A review by verkisto
Black Hat Jack by Joe R. Lansdale

4.0

Lansdale gives us another straight-up western, told in the usual Lansdale style. That means it's crass and profane, though that shouldn't stop anyone from reading it. Crass and profane is what you should expect from a Lansdale story, unless it's written for the young'uns.

Nat Love has been a subject of interest for Lansdale for a long time, according to the afterword of this novella. He's been working on the book that became Paradise Sky for over thirty years, because he's felt like blacks in the Old West haven't been given their due. Of course, the story is fiction, but Lansdale draws on enough history to flesh out the story.
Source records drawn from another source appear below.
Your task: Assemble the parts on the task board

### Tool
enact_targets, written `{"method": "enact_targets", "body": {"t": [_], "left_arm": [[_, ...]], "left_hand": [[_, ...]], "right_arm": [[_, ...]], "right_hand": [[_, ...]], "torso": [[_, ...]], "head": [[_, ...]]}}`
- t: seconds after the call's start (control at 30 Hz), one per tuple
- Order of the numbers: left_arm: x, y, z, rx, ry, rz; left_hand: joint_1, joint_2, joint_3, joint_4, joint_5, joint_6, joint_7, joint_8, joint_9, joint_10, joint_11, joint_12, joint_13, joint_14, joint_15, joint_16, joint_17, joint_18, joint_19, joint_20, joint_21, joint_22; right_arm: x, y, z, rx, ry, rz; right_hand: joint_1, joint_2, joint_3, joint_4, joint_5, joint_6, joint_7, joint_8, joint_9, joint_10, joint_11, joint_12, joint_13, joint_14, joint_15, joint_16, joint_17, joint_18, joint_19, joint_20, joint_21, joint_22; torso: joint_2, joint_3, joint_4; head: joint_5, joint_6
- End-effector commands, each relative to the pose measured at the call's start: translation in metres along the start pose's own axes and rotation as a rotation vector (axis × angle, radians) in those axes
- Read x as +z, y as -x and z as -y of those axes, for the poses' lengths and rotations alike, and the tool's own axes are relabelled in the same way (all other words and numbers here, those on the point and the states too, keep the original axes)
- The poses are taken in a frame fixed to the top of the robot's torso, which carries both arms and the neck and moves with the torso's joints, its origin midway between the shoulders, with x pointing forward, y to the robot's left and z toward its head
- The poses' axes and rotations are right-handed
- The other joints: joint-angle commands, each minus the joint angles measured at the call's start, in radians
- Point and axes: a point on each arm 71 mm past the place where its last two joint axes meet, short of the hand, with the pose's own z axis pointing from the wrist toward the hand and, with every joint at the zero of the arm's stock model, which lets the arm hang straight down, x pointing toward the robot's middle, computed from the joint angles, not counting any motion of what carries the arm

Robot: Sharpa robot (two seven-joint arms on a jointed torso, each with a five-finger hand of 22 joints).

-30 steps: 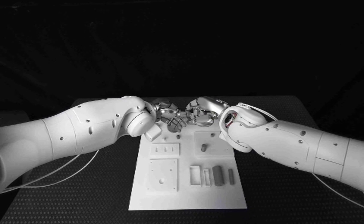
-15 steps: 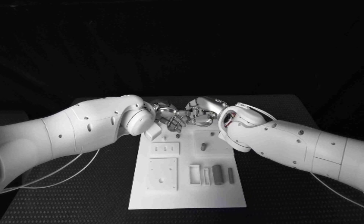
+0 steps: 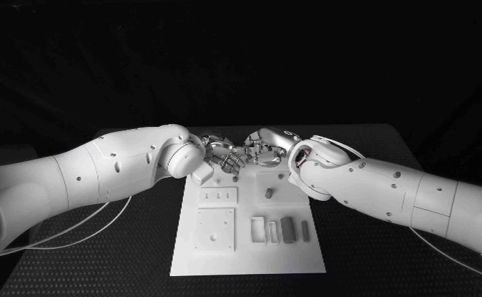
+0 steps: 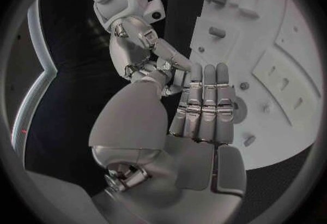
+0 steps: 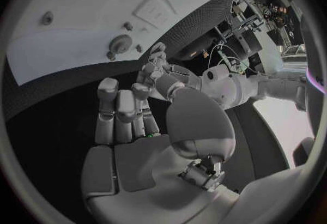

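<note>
A: Parts first, looking down from the head view. Lying where?

B: Seeing grey parts resting in a row on the near right of the task board, and a peg standing near its middle. Also seeing the left hand and right hand meeting over the task board's far end, fingertips close together. Not managing to tell whether anything is pinched between them.

A: Moving to the left wrist view?

B: Finding the left fingers lying straight and side by side above the task board's far edge, with the right fingertips reaching in against them. Seeing no gap wide enough to judge what, if anything, is being held.

A: And the right wrist view?

B: Seeing the right fingers curled inward off the task board's far edge, and a round knob sitting on the board near that edge. Again not managing to tell about the grasp.

A: Handling?

B: Judging the parts small, light and rigid, probably smooth enough to slip on metal fingertips. Suggesting a fingertip pinch across the long sides, and taking the peg high on its shaft.
</note>
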Motion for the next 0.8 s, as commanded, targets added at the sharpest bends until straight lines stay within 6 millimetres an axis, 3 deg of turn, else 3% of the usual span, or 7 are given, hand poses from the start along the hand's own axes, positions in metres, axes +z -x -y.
{"method": "enact_targets", "body": {"t": [0.03,0.17,0.33,0.4,0.57,0.8], "left_arm": [[-0.0006,-0.0048,0.0094,-0.012,-0.047,-0.033],[-0.0003,-0.0045,0.0093,-0.008,-0.045,-0.033],[0.0006,-0.0049,0.0097,-0.003,-0.042,-0.031],[0.0009,-0.0044,0.0098,-0.005,-0.04,-0.022],[0.0015,-0.0037,0.0101,-0.009,-0.041,-0.011],[0.0013,-0.001,0.0099,-0.019,-0.044,0.013]], "left_hand": [[0.005,0.011,0.016,-0.031,0.005,0.016,-0.005,0.006,0.002,0.002,-0.006,0.003,0.011,0.008,-0.002,0.001,0.01,0.011,0.007,-0.001,-0.008,0.003],[-0.025,0.022,0.058,-0.112,0.001,0.021,-0.009,0.009,0.002,0.003,-0.009,0.002,0.035,0.014,-0.003,-0.004,0.027,0.006,0.006,-0.005,-0.017,0.009],[-0.191,0.046,0.188,-0.323,-0.012,0.029,-0.014,0.013,0.001,0.004,-0.011,-0.005,0.078,0.029,-0.008,-0.023,0.053,-0.007,0.015,-0.008,-0.029,0.026],[-0.236,0.055,0.224,-0.379,-0.013,0.036,-0.016,0.018,0.003,0.01,-0.013,-0.004,0.09,0.034,-0.008,-0.027,0.06,-0.008,0.017,-0.01,-0.032,0.034],[-0.289,0.062,0.264,-0.429,0.024,0.043,-0.019,0.026,0.006,0.015,-0.015,-0.004,0.107,0.044,-0.011,-0.031,0.073,-0.012,0.016,-0.01,-0.036,0.048],[-0.293,0.09,0.291,-0.463,0.054,0.063,-0.029,0.04,0.013,0.035,-0.025,0.005,0.123,0.061,-0.018,-0.024,0.088,-0.019,0.012,-0.014,-0.041,0.056]], "right_arm": [[-0.0002,-0.0079,-0.0033,-0.009,0.016,-0.042],[-0.0001,-0.0083,-0.0035,-0.008,0.016,-0.044],[0.0,-0.0085,-0.0039,-0.008,0.017,-0.044],[0.0,-0.0086,-0.0041,-0.008,0.018,-0.044],[0.0001,-0.0087,-0.0045,-0.007,0.019,-0.044],[0.0001,-0.0087,-0.003,-0.009,0.013,-0.047]], "right_hand": [[0.009,-0.002,-0.006,0.0,0.001,0.153,0.015,0.006,0.0,0.003,-0.007,0.006,-0.001,-0.001,-0.008,0.003,0.0,0.02,0.002,-0.006,0.004,0.014],[0.009,-0.002,-0.006,0.0,0.001,0.153,0.015,0.006,0.0,0.003,-0.007,0.006,-0.001,-0.001,-0.008,0.003,0.0,0.02,0.002,-0.006,0.004,0.014],[0.009,-0.002,-0.006,0.0,0.001,0.153,0.015,0.006,0.0,0.003,-0.007,0.006,-0.001,-0.001,-0.008,0.003,0.0,0.02,0.002,-0.006,0.004,0.014],[0.009,-0.002,-0.006,0.0,0.001,0.153,0.015,0.006,0.0,0.003,-0.007,0.006,-0.001,-0.001,-0.008,0.003,0.0,0.02,0.002,-0.006,0.004,0.014],[0.009,-0.002,-0.006,0.0,0.001,0.153,0.015,0.006,0.0,0.003,-0.007,0.006,-0.001,-0.002,-0.008,0.003,-0.002,0.02,0.002,-0.006,0.004,0.014],[0.009,-0.002,-0.006,0.0,0.001,0.153,0.015,0.006,0.0,0.003,-0.007,0.006,-0.001,-0.002,-0.008,0.003,-0.002,0.02,0.002,-0.006,0.004,0.014]], "torso": [[0.0,-0.0004,0.0003],[0.0,-0.0002,-0.0002],[0.0,-0.0005,0.0004],[0.0,-0.0005,0.0001],[0.0,-0.0001,0.0004],[0.0,-0.0004,0.0006]], "head": [[-0.001,-0.001],[-0.001,-0.003],[-0.002,-0.004],[-0.002,-0.005],[-0.001,-0.005],[-0.002,-0.007]]}}
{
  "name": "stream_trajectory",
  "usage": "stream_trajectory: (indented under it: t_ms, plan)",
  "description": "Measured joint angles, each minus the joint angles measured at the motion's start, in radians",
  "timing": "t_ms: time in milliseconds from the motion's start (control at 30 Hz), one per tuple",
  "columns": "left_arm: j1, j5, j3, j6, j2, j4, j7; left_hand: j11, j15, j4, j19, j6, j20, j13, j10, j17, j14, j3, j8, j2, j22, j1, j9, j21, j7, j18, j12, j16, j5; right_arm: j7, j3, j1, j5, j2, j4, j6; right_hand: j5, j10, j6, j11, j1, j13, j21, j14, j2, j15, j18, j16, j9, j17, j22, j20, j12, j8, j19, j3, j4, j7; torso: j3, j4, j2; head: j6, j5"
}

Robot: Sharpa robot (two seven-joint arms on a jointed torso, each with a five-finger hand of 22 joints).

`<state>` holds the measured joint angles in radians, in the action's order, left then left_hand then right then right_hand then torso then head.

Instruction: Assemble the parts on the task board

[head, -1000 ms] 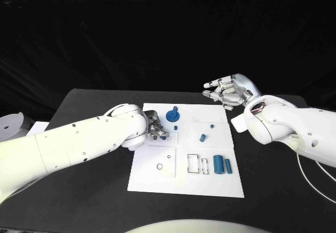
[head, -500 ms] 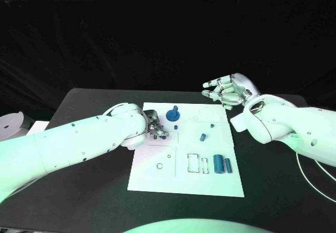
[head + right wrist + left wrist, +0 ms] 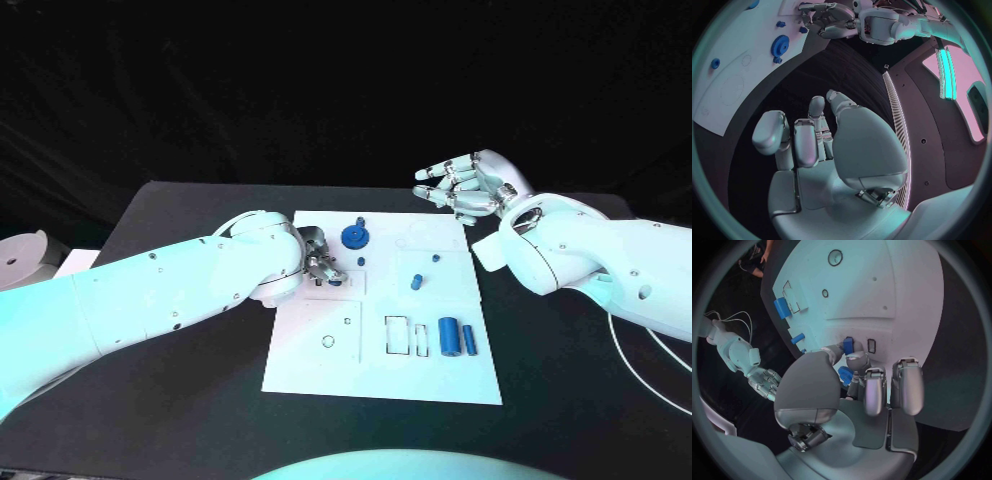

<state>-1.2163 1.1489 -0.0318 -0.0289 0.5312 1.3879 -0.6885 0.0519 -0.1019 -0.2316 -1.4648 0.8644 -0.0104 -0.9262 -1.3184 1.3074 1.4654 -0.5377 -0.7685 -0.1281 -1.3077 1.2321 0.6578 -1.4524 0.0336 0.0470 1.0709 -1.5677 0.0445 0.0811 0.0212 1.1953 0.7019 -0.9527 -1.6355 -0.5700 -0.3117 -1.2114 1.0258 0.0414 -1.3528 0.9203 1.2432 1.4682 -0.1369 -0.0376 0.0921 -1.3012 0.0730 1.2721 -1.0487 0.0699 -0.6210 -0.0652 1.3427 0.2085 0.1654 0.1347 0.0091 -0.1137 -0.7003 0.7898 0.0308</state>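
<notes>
Left robot hand (image 3: 320, 266) is low over the task board (image 3: 332, 365), near its left edge, fingers pinching a small blue part (image 3: 848, 345) by a slot. Right robot hand (image 3: 464, 186) is raised past the board's far right corner, fingers loosely apart, holding nothing. Blue gear (image 3: 355, 238), peg (image 3: 417, 282) and two cylinders (image 3: 459, 336) are on the board, on the black surface (image 3: 188, 400).

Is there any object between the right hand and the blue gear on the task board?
Nothing visible blocks it. The right hand hovers with fingers apart beyond the far edge of the task board. The blue gear lies near that edge; between them is bare board. The left hand works beside the gear, nearer the robot.
</notes>
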Motion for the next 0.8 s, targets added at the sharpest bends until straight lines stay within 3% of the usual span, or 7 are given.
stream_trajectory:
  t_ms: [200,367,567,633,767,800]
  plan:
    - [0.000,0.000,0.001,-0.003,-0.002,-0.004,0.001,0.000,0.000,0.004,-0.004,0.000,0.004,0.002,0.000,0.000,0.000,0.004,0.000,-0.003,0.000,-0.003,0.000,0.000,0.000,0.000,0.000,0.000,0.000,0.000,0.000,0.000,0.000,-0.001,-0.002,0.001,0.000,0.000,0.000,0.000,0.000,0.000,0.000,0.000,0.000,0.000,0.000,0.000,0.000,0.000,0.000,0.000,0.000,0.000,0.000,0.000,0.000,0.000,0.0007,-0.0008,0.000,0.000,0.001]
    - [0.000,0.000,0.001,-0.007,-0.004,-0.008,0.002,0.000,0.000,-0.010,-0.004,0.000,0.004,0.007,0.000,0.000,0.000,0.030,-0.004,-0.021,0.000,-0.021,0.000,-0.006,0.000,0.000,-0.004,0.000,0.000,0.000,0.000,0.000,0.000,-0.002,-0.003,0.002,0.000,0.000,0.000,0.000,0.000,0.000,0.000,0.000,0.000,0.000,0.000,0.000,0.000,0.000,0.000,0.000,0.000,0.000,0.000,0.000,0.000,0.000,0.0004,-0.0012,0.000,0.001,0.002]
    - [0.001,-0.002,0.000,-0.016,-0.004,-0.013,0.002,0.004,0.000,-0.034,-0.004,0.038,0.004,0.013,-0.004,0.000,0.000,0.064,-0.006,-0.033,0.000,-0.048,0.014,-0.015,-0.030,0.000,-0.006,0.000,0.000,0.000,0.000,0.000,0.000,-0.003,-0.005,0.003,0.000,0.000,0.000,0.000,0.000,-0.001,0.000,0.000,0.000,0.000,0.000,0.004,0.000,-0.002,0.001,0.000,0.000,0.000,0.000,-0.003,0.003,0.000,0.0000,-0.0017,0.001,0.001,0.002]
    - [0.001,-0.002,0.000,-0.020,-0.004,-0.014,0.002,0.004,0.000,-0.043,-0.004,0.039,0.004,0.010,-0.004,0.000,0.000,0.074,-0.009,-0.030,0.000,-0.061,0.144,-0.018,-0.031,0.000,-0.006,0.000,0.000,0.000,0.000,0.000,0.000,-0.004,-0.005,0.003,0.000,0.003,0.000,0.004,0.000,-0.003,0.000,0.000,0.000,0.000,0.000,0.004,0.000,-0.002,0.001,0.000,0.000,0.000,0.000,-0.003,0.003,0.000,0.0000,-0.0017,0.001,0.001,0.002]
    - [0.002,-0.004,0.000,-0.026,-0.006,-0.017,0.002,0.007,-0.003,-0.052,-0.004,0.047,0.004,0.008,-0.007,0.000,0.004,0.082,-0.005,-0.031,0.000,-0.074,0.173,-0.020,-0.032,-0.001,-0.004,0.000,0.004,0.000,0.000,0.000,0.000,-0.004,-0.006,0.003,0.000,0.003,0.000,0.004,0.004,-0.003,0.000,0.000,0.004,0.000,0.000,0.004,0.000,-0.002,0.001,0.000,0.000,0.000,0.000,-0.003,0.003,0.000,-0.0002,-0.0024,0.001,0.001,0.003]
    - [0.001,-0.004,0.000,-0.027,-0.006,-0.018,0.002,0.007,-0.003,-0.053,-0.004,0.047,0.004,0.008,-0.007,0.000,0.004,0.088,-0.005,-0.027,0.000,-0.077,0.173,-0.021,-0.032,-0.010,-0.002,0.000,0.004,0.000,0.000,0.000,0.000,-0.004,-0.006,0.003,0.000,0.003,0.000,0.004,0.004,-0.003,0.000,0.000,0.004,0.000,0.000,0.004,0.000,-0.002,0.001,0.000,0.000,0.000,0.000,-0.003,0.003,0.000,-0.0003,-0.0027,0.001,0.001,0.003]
Aside from using Nat Love as his narrator, Lansdale also uses the Second Battle of Adobe Walls as its main plot. He brings in enough facts to satisfy the historians, and enough action to keep his story humming along. And hum it does.

Thematically, the story focuses on the brutalities that Native Americans performed on whites, but Nat acknowledges that the whites did the same to Native Americans, as well as to blacks. Toward the end, Lansdale gives us a piece of Texas history, showing how black men, even those who fought against Native Americans and saved white men and women on the way, are mistrusted and treated like animals. He also draws a divide between white and black society during that time, and shows how white people can talk and act big when they're outside of their own group, but clam up when they're back inside. It's a sad take, but it makes the story more than just a shoot-'em-up western; as usual, Lansdale has something to say outside of telling us his story.

Of all the Lansdale novellas I've read lately, this is the best of the bunch. Without bringing up the thematic elements at the end, it would have been just another Lansdale story (not that there's anything wrong with that), but by doing so, he elevates it above that. It touches on what made Sunset and Sawdust such a fine novel, which makes me want to read Paradise Sky as soon as possible. If he can do it in a novella, I can't wait to see what he can do with an entire book.